Monday, November 11, 2019

Brief Discovery Update on LUXCOM litigation v. Palmetto Bay. LUXCOM served discovery responses and objections on Friday, 11/08/2019. Status of case.

Petitioner, LUXCOM, filed its response and objections to Respondent’s, PALMETTO BAY, First Request For Production to Petitioner dated September 26, 2019 on Friday, 11/08/2019. CLICK HERE to view the complete 25 page document.

Also filed that same day, Friday, 11/08/2019, at 4:36 PM, was Petitioner, LUXCOM's, Notice of serving its Answers to the Respondent’s, VILLAGE OF PALMETTO BAY, First Set of Interrogatories propounded September 26, 2019. [CLICK HERE to view the Notice (no attached answers)]

Note that both were filed later than 30 days from service. There were no motions to compel discovery responses filed, so the only assumption is that either a short extension was negotiated between the attorneys or filed under threat of a motion to compel.

NEXT UP - The Village of Palmetto Bay will either accept the responses and objections or will see redress with the Judge to overrule the objections, compelling LUXCOM to make full discovery.  The Village responses to the discovery requests of LUXCOM filed 10/1/2019 are now due as well, absent an agreement to extend time (note that any response will likely include, both responses and objections similar to those raised by LUXCOM).

IMPACT: Unknown at this time as I am not privy to the actual documents, the sworn answers or documents.
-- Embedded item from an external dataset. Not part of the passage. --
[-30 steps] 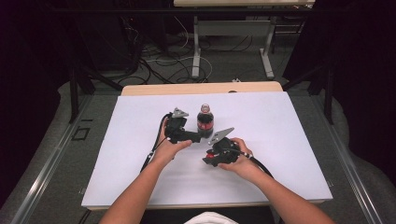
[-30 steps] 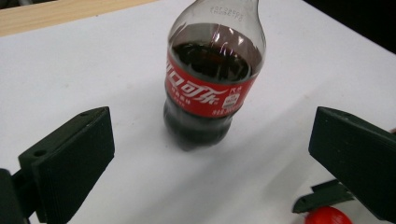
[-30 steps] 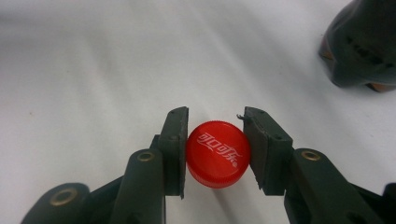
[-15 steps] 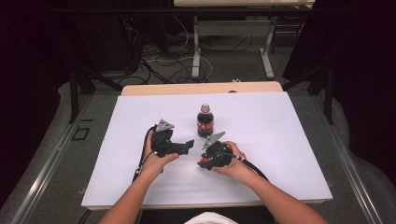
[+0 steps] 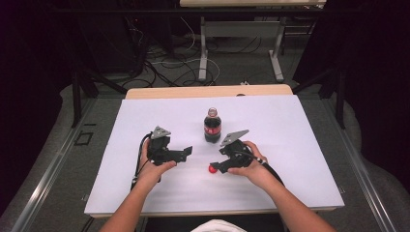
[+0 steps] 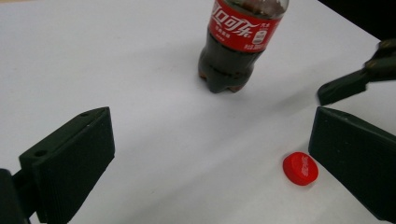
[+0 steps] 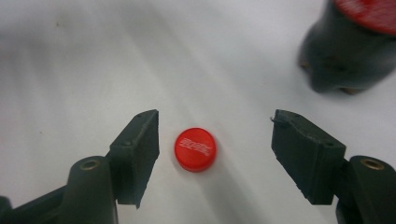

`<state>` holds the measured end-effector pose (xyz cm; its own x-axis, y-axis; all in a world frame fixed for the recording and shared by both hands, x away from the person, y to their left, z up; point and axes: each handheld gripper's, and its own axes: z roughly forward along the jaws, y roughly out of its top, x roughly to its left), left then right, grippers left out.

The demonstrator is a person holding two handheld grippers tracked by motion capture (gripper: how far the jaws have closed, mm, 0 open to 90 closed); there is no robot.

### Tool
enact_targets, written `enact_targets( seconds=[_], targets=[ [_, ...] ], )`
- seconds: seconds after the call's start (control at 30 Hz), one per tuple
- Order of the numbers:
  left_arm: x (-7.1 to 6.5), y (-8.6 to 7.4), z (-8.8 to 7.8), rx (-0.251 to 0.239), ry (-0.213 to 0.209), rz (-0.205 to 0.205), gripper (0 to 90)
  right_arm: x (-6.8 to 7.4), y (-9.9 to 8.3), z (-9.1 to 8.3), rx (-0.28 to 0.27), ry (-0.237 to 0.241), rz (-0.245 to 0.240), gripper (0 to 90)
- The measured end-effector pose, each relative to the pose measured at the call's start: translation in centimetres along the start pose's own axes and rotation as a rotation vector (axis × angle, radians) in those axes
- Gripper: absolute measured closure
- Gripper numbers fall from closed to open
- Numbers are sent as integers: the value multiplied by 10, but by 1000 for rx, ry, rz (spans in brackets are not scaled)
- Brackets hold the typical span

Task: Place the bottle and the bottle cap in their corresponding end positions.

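A dark cola bottle (image 5: 212, 126) with a red label stands upright and uncapped mid-table; its lower half shows in the left gripper view (image 6: 236, 44) and its base in the right gripper view (image 7: 355, 49). Its red cap (image 5: 212, 168) lies flat on the white tabletop (image 5: 290, 125) in front of it. My right gripper (image 5: 216, 167) hangs over the cap (image 7: 195, 149); its jaws have just been opening, and the cap rests loose between them, touching neither pad. My left gripper (image 5: 188, 152) is open and empty, left of the bottle, with the cap (image 6: 300, 168) near its right jaw.
The white tabletop (image 6: 116, 60) has free room on all sides of the bottle. Beyond the table's far edge are a wooden strip (image 5: 208, 91), cables on the floor (image 5: 179, 67) and metal frame legs (image 5: 203, 48).
My left gripper has drawn back from the bottle toward the left and near side. My right gripper, shut before, has opened, and the red cap now lies on the table beneath it.
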<state>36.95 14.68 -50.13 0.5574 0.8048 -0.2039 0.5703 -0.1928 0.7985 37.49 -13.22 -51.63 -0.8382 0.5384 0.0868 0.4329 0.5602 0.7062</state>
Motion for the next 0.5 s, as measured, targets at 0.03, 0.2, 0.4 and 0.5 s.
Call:
enact_targets(
  seconds=[0.03, 0.2, 0.4, 0.5],
  targets=[
    [2, -1, -2, -1, 4, -7, 8, -3, -1, -6, -18, -18, 16, 312],
    [14, -6, -13, -3, 29, -22, 8, -20, -6, -28, -94, -69, 100, 207],
    [28, -9, -25, 6, 49, -53, 8, -47, -22, -49, -135, -210, 193, 154],
    [34, -10, -26, -6, 69, -80, 8, -59, -34, -58, -142, -275, 264, 142]
  ],
)
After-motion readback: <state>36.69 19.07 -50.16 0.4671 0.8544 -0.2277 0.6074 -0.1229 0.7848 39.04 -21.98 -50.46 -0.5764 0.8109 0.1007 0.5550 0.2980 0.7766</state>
More updates will follow as more information comes to light. The Final Hearing currently remains on schedule for December 18 through 20, 2019; beginning at 9:00 a.m., at Palmetto Bay Village Hall.




CONTINUING SPECIAL NOTE: Palmetto Bay officials continue to neglect to update the “litigation page” online to include any information relating to this action (or other recent actions) on the official village website (at least as of  10:00 AM, Monday, 11/11/2019). Posting would be for courtesy, as it is not required, but would aid in transparency. As pointed out previously, many of the documents from the prior administrations have been removed from public access online, casting shade on transparency as well as accessibility of these public records.

After all, if DOAH can post these (and many other) documents online, why can’t Palmetto Bay? Don't buy the "ADA" argument. DOAH/the Courts are under the same ADA requirements as any other government entity. There is no lack of ability for Palmetto Bay elected leaders, only a lack of will to make the records accessible.